Odes de Salomon
DossierOdes de Salomon 19
Analyse du texte source · restitution Philologique · Texte ancien versifié · S5 · statut canonique distinct
Une coupe de lait m’a été présentée, et je l’ai bue dans la suavité de la bonté du Seigneur.
Le Fils est la coupe ; le Père est celui qui a été trait, et l’Esprit saint celui qui l’a trait.
Ses mamelles étaient pleines, et il ne convenait pas que son lait soit répandu inutilement.
L’Esprit saint a ouvert son giron et mêlé le lait des deux mamelles du Père.

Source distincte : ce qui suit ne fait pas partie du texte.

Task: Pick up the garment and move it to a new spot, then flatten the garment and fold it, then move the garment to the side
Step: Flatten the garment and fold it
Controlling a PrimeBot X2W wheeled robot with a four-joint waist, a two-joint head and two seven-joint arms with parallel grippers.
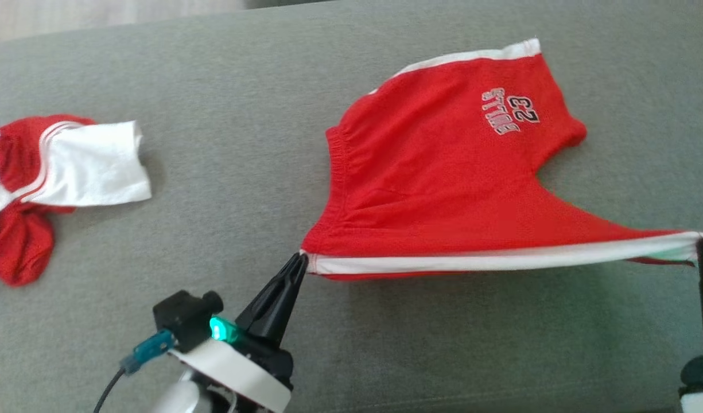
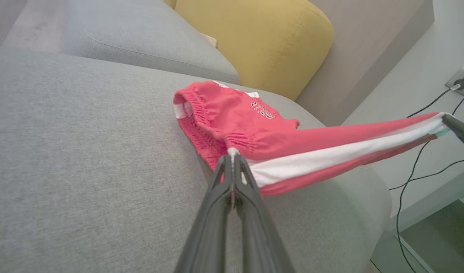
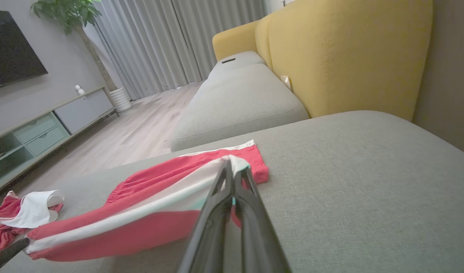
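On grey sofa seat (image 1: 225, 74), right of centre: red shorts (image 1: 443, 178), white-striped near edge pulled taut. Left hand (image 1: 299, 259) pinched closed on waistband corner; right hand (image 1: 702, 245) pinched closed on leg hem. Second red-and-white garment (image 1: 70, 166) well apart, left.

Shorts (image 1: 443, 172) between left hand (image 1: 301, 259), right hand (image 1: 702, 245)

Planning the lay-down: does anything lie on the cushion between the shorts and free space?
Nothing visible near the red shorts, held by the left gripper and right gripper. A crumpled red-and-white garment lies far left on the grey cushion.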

Il a donné le mélange au monde sans connaissance ; ceux qui le reçoivent appartiennent à l’accomplissement de la droite.
Le ventre de la vierge s’ouvrit ; elle conçut et donna naissance.
La vierge est devenue mère avec une abondante miséricorde.
Elle devint enceinte et donna naissance à un fils sans souffrir, car cela n’était pas sans finalité.
Elle n’a pas recherché d’accoucheuse, car il lui avait donné la vie.
Comme un homme, elle enfanta selon la volonté ; elle enfanta dans la manifestation et acquit par une grande puissance.
Elle a aimé dans le salut, conservé dans la bienveillance et manifesté dans la grandeur. Alléluia.